French losses: RP and 1-5 eng III eliminated; 10-13-5, 9-12-7 alpine, and 8*-11-5 rifle XX’s to cadre
German losses: (no RP consumed as the Briey battle supplied both hexes) 13-15-5 BAV and 11-13-5 SAX XX’s to cadre
In reaction, events went well for the Central Powers. Zeppelins hit Naples, dragging the Italians to less than two morale points from national will two. Several German armies reacted, shifting units off the line so that they could easily rail to and crush the Entente “beachhead.” Most importantly, the lone Dutch army made its reaction roll and dispatched a disrupted division into the besieging force – and rendering that force non-overrunnable even if the French landed their entire accessible force.
In exploitation, British landing craft pulled the entire French force off the beach. German artillery could have joined the besieging force and made the beachhead utterly unsustainable during the ensuing Central Powers movement phase, so waiting to flee would have equaled vastly higher losses for probably no gain at all.
Central Powers Turn
The Central Powers’ half of the first half of June 1916 encompassed a bit of excitement laid over more of the usual pointless attrition.
First, fresh meat had to go into the grinder to sustain the war. French forces rebuilt nine divisions from cadre, including their whole quota of mountain and elite units and a pair of colonial divisions. German forces rebuilt two Bavarian, one Saxon, one naval, and six Prussian divisions from cadre, but also completely replaced four divisional cadres, one each combat engineer and field artillery regiments, and two Wurtembourg rifle brigades. Much of the German activity stemmed from the imminence of yet another vast wave of reorganizations and conversions.
At sea, the German Navy converted another stack of munitions into mines and continued to lay fields along the Dutch coast. In the air, the first ever naval patrol air mission failed to find the minelayers.
After the Germanic powers stood firm, the Entente tried to strike some blows.
In a rare opportunity spawned by the German reorganization, Italian troops surged forward into the high Alps to strike a lonely Austro-Hungarian regiment.
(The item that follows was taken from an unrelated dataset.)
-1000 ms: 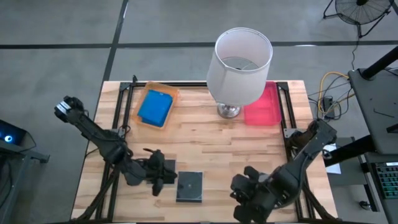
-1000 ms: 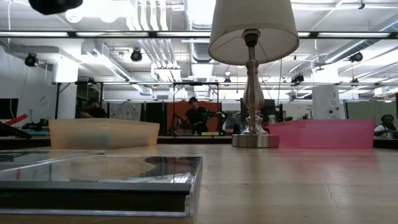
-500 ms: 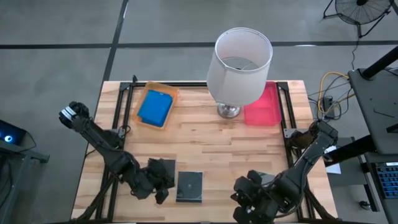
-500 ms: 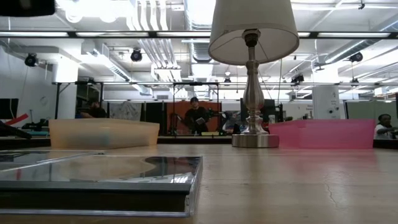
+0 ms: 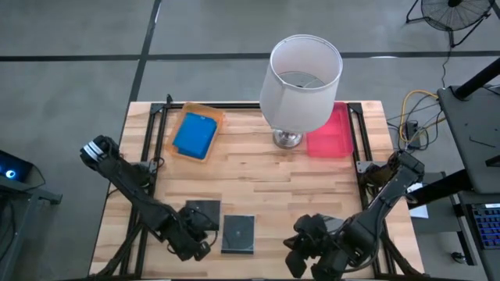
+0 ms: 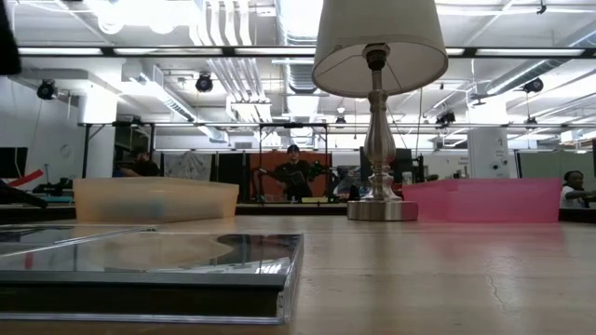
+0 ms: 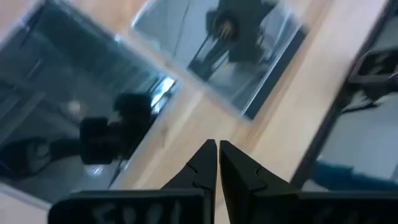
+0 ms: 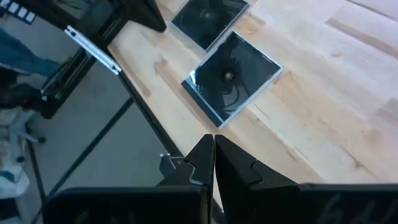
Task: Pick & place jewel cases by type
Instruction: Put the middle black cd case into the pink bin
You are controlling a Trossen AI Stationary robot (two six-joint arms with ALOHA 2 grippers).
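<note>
A: Count of jewel cases?

B: 3 visible. 2 dark square cases [image 5: 238, 233] flat near the bench's [image 5: 258, 187] front edge, side by side w/ a small gap; glossy, clear-lidded, dark inside. 1 blue case [image 5: 194, 135] in the orange tray [image 5: 216, 119] at the back-left corner.

A: Your hands?

B: My left hand [image 7: 217, 155] is pinched closed, empty, over the 2 dark cases. My right hand [image 8: 214, 148] is closed too, empty, past the front edge.

A: Other stuff?

B: 1 lamp [image 5: 301, 74], 1 pink tray [image 5: 332, 133] along the back edge.
</note>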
After neither side could spend much ammunition and Italian national will came nowhere near matching the power of the mountains and Austro-Hungarian elite troops, the 6:1 attack resulted in a BX that cost the Italians 3-4-7 lt mtn [X] as against 2-6 high mtn III.
In frustration, British forces again attempted to strike the Dutch along the North Sea coast. An Italian attempt to destroy the Dutch ammunition stockpile missed, as has been the case in well over 90% of attempts, and at the cost of an aborted bomber group. The British suffered one each abort and returned results against their two air groups and without any advantages the British cancelled their attack.
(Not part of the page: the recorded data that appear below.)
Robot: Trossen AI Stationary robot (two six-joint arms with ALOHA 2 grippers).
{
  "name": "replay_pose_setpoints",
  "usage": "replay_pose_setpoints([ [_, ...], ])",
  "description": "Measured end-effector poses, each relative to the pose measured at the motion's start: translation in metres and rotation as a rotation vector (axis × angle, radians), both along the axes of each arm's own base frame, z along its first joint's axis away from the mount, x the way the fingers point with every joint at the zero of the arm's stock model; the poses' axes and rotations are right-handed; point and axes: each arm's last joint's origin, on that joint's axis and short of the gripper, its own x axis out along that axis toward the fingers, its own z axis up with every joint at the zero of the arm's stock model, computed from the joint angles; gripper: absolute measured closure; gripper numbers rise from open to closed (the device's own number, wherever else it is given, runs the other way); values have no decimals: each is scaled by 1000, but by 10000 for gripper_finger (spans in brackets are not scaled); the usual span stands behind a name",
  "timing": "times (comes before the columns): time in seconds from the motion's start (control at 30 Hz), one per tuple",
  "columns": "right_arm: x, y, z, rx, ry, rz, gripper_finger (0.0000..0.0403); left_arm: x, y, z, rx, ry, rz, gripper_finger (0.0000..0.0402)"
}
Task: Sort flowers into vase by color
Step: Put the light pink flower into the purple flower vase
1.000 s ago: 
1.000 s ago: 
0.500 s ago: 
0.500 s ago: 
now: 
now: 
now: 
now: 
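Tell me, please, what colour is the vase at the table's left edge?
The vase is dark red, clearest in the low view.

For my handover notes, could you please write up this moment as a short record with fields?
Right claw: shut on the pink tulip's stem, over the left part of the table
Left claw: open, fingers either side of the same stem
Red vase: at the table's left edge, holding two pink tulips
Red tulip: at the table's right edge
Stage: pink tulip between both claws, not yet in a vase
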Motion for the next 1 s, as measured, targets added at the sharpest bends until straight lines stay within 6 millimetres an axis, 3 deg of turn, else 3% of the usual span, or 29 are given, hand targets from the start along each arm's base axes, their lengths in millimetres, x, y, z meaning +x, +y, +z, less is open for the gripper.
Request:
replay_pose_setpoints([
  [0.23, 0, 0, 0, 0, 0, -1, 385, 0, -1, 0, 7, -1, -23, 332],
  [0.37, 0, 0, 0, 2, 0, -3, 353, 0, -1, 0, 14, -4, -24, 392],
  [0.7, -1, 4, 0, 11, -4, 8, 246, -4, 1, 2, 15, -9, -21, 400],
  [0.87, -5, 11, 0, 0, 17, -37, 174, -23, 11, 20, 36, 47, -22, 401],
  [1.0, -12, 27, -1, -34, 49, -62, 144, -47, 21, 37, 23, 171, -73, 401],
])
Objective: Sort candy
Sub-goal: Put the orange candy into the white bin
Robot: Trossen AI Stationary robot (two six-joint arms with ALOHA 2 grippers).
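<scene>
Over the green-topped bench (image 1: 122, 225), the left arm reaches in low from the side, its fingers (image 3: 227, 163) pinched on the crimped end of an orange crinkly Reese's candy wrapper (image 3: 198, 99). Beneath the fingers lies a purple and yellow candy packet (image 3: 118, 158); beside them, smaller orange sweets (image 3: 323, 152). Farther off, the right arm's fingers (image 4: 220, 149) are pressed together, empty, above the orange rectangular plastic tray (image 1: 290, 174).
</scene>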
The French reacted to mass against sector 1919, but in the face of a partial defending stack that totaled 101 defense, the French decided against attempting suicide. Next time, the French will count even half stacks of Germans, despite knowing in advance that without a massive bombardment there is no chance of making any successful attack on the main front.
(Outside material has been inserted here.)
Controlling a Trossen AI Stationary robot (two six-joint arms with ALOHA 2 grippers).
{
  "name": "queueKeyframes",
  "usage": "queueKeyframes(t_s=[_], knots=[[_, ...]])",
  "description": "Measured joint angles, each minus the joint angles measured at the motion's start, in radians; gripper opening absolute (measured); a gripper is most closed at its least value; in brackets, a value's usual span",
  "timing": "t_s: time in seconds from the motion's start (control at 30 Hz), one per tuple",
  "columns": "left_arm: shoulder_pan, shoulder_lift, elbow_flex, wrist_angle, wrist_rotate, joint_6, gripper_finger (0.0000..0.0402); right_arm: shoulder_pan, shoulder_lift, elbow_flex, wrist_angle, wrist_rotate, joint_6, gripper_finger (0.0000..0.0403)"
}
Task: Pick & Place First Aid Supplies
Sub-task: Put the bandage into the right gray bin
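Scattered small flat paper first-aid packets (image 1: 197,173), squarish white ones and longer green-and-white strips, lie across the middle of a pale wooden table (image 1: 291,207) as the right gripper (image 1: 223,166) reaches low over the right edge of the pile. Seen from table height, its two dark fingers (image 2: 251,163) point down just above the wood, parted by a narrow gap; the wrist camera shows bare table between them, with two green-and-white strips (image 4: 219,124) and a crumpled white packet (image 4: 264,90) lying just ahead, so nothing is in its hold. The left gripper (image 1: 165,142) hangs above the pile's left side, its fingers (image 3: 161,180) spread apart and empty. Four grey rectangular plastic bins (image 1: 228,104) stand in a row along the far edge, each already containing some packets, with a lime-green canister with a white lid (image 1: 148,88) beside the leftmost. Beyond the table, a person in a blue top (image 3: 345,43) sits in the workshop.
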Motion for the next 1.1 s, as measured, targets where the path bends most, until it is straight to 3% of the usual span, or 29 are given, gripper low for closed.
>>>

The Entente conclusion, reinforced again, is that they must spend 1916 and 1917 making only the most carefully prepared of massive assaults with the benefit of maximum air support, full overstacks of artillery bombarding, eight regiments of combat engineers, and all the best rifle divisions. Doing this, the Entente can have a realistic chance of achieving better than 2:1 odds, therefore potentially rolling the odds column upward, and therefore plausibly scoring a DX result one time in ten. This will not win the war, but it might possibly leave the Entente strong enough to survive until tactical skill and American forces start to change the face of the war and make victory possible in 1918.